Workflow Lifecycle

A workflow moves through a series of states during its lifetime. This section covers how workflows terminate—both intentionally and unexpectedly—and how to react to state changes with lifecycle listeners.

Each workflow instance runs on a virtual thread. Virtual threads are lightweight—a suspended workflow (for example, waiting for an event) consumes almost no memory or OS resources, so you can run thousands of concurrent workflow instances without issue. In a future version, the engine will support offloading long-running suspended workflows to disk, freeing memory entirely until they are resumed.

Workflow states

A workflow is always in one of these states:

Status Description

STARTED

The workflow is actively executing steps.

COMPLETED

The workflow method returned normally—all work is done.

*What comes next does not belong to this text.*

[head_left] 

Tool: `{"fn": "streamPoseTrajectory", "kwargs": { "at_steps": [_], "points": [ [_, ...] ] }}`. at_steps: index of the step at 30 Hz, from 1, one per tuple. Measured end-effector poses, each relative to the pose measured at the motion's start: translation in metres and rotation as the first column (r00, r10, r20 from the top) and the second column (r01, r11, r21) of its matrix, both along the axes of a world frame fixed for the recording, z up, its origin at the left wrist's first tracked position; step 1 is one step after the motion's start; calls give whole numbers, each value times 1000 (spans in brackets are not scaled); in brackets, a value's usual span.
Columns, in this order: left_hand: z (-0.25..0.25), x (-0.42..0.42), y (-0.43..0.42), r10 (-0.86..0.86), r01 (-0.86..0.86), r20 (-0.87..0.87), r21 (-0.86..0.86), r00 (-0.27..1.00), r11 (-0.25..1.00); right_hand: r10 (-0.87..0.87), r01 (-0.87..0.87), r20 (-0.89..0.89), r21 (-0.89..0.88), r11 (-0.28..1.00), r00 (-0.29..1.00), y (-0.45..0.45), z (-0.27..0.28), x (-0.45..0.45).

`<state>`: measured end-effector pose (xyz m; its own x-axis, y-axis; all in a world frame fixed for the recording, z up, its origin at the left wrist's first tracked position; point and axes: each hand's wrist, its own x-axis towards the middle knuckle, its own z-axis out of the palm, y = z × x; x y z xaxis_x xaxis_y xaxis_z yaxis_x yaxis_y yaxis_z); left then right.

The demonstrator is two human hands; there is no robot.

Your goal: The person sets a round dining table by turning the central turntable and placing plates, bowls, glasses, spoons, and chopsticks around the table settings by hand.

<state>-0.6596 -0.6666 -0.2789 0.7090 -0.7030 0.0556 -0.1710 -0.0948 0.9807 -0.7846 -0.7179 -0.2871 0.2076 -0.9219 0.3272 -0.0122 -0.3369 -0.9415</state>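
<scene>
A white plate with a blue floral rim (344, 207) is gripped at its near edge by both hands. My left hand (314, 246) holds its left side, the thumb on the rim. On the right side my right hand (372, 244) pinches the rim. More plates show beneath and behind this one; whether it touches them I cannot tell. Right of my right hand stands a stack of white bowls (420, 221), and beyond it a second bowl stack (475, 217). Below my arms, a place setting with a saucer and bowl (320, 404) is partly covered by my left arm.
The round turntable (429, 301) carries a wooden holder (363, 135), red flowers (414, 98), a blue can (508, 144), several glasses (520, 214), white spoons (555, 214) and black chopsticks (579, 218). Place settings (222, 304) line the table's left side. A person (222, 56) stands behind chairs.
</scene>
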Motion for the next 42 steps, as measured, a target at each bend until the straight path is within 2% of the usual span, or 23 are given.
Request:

Any async steps (started via execute(…​) without a follow-up await()) that are still running are cancelled before the workflow transitions to COMPLETED.

FAILED

The workflow was explicitly failed via ctx.fail().

CANCELLED

The workflow was cancelled via ctx.cancel() or execution.cancel().

TIMED_OUT

The workflow exceeded its overall timeout.

COMPLETED, FAILED, CANCELLED, and TIMED_OUT are terminal states—the workflow will not be retried or resumed.

The workflow context

The SimpleWorkflowContext passed to your workflow method is your single entry point to all engine capabilities:

Category What you can do

Workflow data

workflowId()—the unique workflow instance ID
workflowPayload()—the current workflow payload
workflowStatus()—the current status (STARTED, COMPLETED, FAILED, …​)
workflowStepNames()—names of all steps executed so far

Execute actions

awaitExecute(…​)—run an action and wait for the result
execute(…​)—run an action without waiting (returns WorkflowStepResult)

Wait for events

awaitEvent(…​)—block until an external event arrives
waitForEvent(…​)—wait without blocking (returns WorkflowStepResult)
sleep(…​)—pause the workflow for a duration

Manage state

setPayload(…​)—durably update the workflow payload

Terminate

fail(…​)—terminate the workflow with a failure
cancel(…​)—cancel the workflow
cancelStep(…​)—cancel a single step

Orchestrate

allMatch(…​), anyMatch(…​), noneMatch(…​)—combine multiple non-blocking results

In Kotlin, the equivalent is Kontext, which provides the same capabilities with idiomatic Kotlin syntax—payload as a property, named parameters with defaults, and kotlin.time.Duration support.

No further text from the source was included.